Oh dear, this tongue in cheek post has got a bit 'deep'. Neveremberit hit a note which certainly I would think about when wild camping but I didn't intend it to get so profound, I really did want stories like Johnsandywhite's. Grizzly did you really do those things, I'm humbled.

Scotjimland is absolutely spot on. It doesn't really matter what we call it, we all know what it means and I'm sure all of us share the spirit of adventure otherwise we wouldn't have a motorhome.

so in the spirit of adventure ....... stories!!


----------



## Grizzly (May 9, 2005)

We lived there Detourer - and can tell many other tales of camping in various parts of Africa in tents and eventually a very odd motorhome ( VW based )
I'm aftraid we rather despised the transAfrica safari brigade -especially the German ones in those vast trailers where everyone slept in a slot in the side. Why they did not suffocate I will never know.

G


----------



## JustRadio (May 21, 2005)

In truth, though I have owned a series of campers for fifteen years I have rarely used them for camping, I'm hoping this will shortly change. My experience of formal camp sites is limited to half a dozen one-night-stands in summer and two longer stops in winter. In summer I did not like them, too close to my neighbours and too jolly jolly all round, I don't live like that at home and it doesn't appeal for pleasure!

The Caravan Club sites I used in Winter were very very good and well operated, lovely hot showers and a warm room in Braemar in a blizzard I recall with particular fondness, wonderful walks and a nearby friendly hotel with a blazing fire, but we were one of seven and there was lots of privacy.

I like camping in the winter when there are few people about, and asking permission to stop here and there isn't too hard and usually a spot can be found. I have had a couple of slightly dodgy experiences with feral humans that have taught me to be careful, but even so I think I like it best that way.

I've also stopped in marinas on two occasions, asked if I could pay as a 16 foot boat! Used the showers, quiet and peaceful, nice to look over the water. It's not about the money, it's about the location and the get-away-from-all-ethos.

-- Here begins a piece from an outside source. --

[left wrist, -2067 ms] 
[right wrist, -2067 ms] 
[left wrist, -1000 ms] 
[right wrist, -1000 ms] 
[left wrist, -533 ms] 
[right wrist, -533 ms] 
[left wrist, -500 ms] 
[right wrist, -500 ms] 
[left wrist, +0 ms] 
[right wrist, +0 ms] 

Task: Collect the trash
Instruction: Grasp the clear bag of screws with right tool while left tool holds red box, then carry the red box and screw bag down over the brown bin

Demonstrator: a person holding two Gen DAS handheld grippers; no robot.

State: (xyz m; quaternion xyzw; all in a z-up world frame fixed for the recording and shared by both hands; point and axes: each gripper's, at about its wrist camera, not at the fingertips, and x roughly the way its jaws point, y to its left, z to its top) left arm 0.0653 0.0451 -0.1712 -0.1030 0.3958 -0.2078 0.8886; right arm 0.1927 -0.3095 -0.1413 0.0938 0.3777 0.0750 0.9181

EDIT. I wanted to add that this is the same for me at sea. Many many people cruise from one marina to another, like cruising from one mutli storey car park to another. I like to visit fishing harbours or drop the hook in out-of-the-way bays, or park in a tidal spot and let the water run away, it's what my boat was built for (I think).


----------



## james (May 15, 2005)

We chose to "wild camp" because we like to camp! We love beautiful countryside, the more remote the better, Scandinavia is just our cup of tea. Alright, not very wild but stunning _wild_erness. I would pay to park in those places and also feel that we should be paid to park in some of these car parks laughingly called camp sites. I feel that parking in an ordered official camp site with every one in their little parking bay plugged into the electricity and water supply is just one step away from parking in a Tesco car park. Fine if you like that sort of thing but it is not for us. We have done it once or twice when we visited some friends some distance form us, but out of choice we would avoid it at all costs if possible and find it difficult to understand why many people prefer them. Perhaps someone can tell me?


----------



## 88903 (May 10, 2005)

> we should be paid to park in some of these car parks laughingly called camp sites. I feel that parking in an ordered official camp site with every one in their little parking bay plugged into the electricity and water supply is just one step away from parking in a Tesco car park.


I agree totally
If I want neighbours I can stay at home.
my idea of wild camping is to find somewhere where there is no one else.
for me money does come in to it too. I could not afford to spend 6 weeks on the road if I had to pay for campsites too.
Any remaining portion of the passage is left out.